# Best Album?



## youmustfindthejademonkey (Apr 28, 2009)

Hey guys. Whats your best album to listen to while high? Obviously it comes down to personal prefernce but yeah. It has to be a whole album from start to finish.

Right now im listening to the white album. and its fucking crazy. 

whats yours?


----------



## Marinastoken (Apr 29, 2009)

Pink Floyd's Dark Side Of The Moon is AMAZING. Crazy trip. 
Young Jeezy-Any album
Notorious BIG-Ready To Die
Bob Marley-Any of his glorious albums


----------



## Big Joop (Apr 29, 2009)

Boards of Canada - Acid Memories
Cut Copy - In Ghost Coulors


----------



## motorboater (Apr 29, 2009)

Niandra Lades and Usually Just a T-Shirt - John Frusciante

straight up avant-garde madness


----------



## BackDoorMan (Apr 30, 2009)

here lately i'm having trouble starting and finishing an album... I like to hear the new shit thats comming out.. problem is, most bands have a few good songs, one or two to an album, and the rest is filler.. and usually the good one's ar ballads.. like seether has some really good music.. but there's a few songs that leave me feeling like I've drank an old soda.. 

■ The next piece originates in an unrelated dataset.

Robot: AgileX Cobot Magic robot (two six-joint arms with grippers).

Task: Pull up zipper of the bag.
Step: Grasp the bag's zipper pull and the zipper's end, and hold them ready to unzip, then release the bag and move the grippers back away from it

I really enjoy the end of all things to come album by mudvayne.. a very great album.. prolly one of the more under-appreciated albums of my time.. every song is better than the last, and none of them really sound teh same from start to finish.. I posted about the bandin another thread dedicated to their memorey (they still make music, just their sound died...) if you havent heard it and you're able to be open minded about music and metal.. you can appreciate their talent.. unlike any other band i've heard


----------



## chitownsmoking (Apr 30, 2009)

twista... adrenaline rush,


----------



## fdd2blk (Apr 30, 2009)

Led Zeppelin
song remains the same 




[youtube]FgHSk91RhL8[/youtube]


----------



## DownOnWax (Apr 30, 2009)

*The Stooges*- _Fun House_

*Johnny Cash*- _At Folsom Prison_

*Red Hot Chili Peppers*_- Uplift Mofo Party Plan_

This is right now but I constantly change what I listen to


----------



## Bud Frosty (Apr 30, 2009)

*Alice Cooper*

*Welcome To My Nightmare*


----------



## Cheech Wizard (Apr 30, 2009)

Rolling Stones - Get Your Ya yas Out
Pink Floyd - Meddle
Neil Young - After The Goldrush
Bob Marley- Catch a Fire
Congos- Heart of the Congos

Those are a few albums I consider to be truly amazing


----------



## motorboater (Apr 30, 2009)

fdd2blk said:


> Led Zeppelin
> song remains the same
> 
> 
> ...


oh hell yes!

great album

Rain Song ftw


----------



## Dr Greene (Apr 30, 2009)

Best album from beginning to end for me is a tie between _Against the Grain_ by Bad Religion and _The Number of the Beast_ by Iron Maiden


----------



## marijaneindeed (Apr 30, 2009)

BEST ALBUM EVER IS "EAST 1999 ETERNAL" BY BONE THUGS-N-HARMONY!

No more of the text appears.